───── Information supplied ─────

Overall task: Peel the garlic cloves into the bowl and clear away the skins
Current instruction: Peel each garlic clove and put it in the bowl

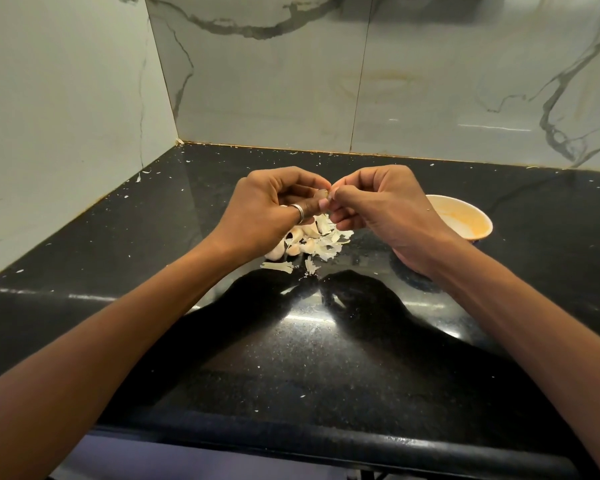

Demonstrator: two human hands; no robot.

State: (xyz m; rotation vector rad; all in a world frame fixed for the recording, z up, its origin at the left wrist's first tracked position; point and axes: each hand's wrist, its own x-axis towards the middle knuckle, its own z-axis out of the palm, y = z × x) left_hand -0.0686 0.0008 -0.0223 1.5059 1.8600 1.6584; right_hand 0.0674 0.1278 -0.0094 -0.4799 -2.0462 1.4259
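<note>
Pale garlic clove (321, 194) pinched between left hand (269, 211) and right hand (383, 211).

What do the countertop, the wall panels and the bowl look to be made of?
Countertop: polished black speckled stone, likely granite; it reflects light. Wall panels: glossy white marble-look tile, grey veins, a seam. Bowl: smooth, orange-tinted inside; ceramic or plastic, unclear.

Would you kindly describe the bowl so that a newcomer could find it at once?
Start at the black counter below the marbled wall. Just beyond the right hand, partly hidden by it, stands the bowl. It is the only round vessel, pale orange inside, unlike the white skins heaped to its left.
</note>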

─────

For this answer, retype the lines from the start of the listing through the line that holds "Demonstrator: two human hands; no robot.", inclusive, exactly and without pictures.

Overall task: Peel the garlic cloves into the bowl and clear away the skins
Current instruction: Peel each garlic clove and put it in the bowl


Demonstrator: two human hands; no robot.

The exercise calls for nothing more than this answer.